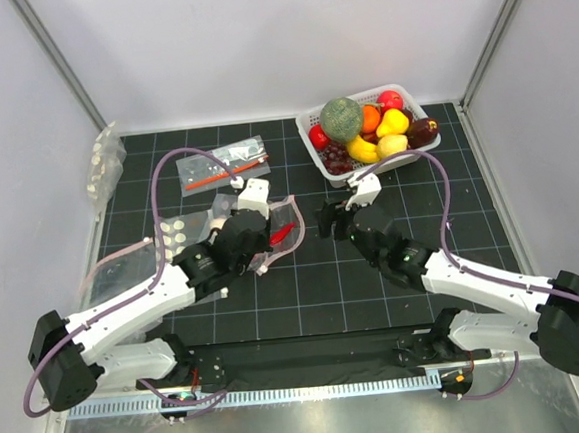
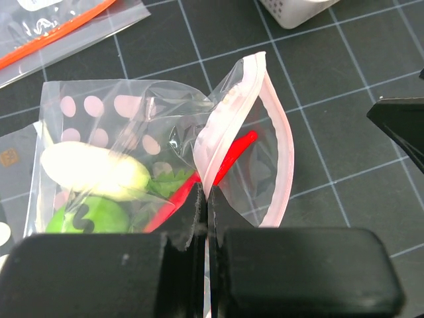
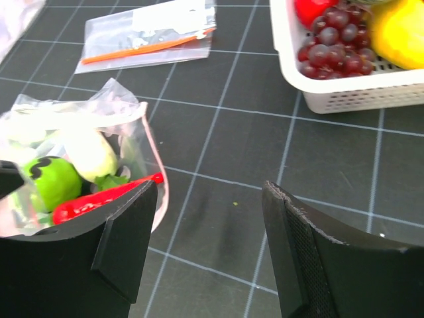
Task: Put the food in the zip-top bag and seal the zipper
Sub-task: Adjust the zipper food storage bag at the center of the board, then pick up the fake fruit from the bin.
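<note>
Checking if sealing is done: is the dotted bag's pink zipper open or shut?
Open. The pink zipper gapes in a loop, red chili showing between its lips; left gripper pinches one lip.

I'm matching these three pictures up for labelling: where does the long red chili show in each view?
Top external: the red chili sits left of centre, at the pink mouth of the dotted bag.
Left wrist: centre, slanting through the bag's open mouth.
Right wrist: lower left, in the bag beside the green fruit.
Shared landmark: the clear bag with the orange stick, lying beyond the dotted bag.
</note>
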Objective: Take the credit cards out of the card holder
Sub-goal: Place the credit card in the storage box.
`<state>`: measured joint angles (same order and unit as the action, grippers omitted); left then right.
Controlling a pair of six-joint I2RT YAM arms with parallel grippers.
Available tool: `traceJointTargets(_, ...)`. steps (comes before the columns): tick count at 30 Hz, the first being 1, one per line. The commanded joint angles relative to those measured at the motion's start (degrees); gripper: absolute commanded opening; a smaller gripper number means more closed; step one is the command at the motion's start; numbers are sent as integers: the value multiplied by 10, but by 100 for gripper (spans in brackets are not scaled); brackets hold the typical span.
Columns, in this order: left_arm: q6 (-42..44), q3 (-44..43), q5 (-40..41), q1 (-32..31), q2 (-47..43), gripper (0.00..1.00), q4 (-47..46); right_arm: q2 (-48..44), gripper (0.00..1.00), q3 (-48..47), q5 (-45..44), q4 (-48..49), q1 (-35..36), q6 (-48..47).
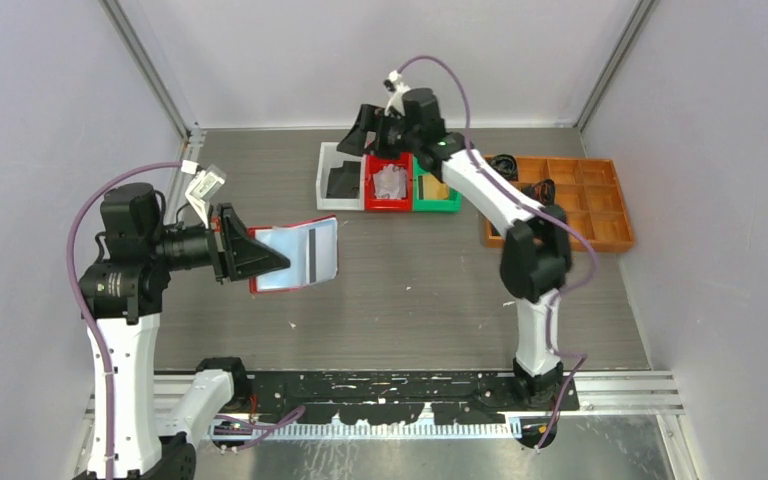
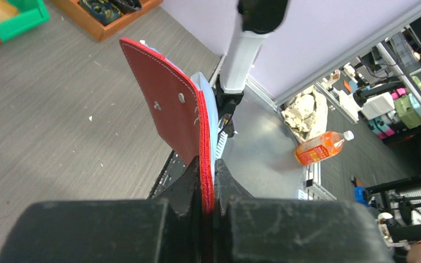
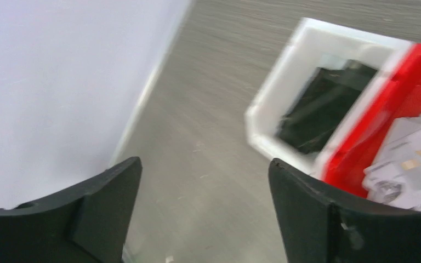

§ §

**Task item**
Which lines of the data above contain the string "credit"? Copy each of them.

**Answer to this task**
Objective: Take the credit cards out of the card holder
Sub-goal: Place the credit card in the storage box.

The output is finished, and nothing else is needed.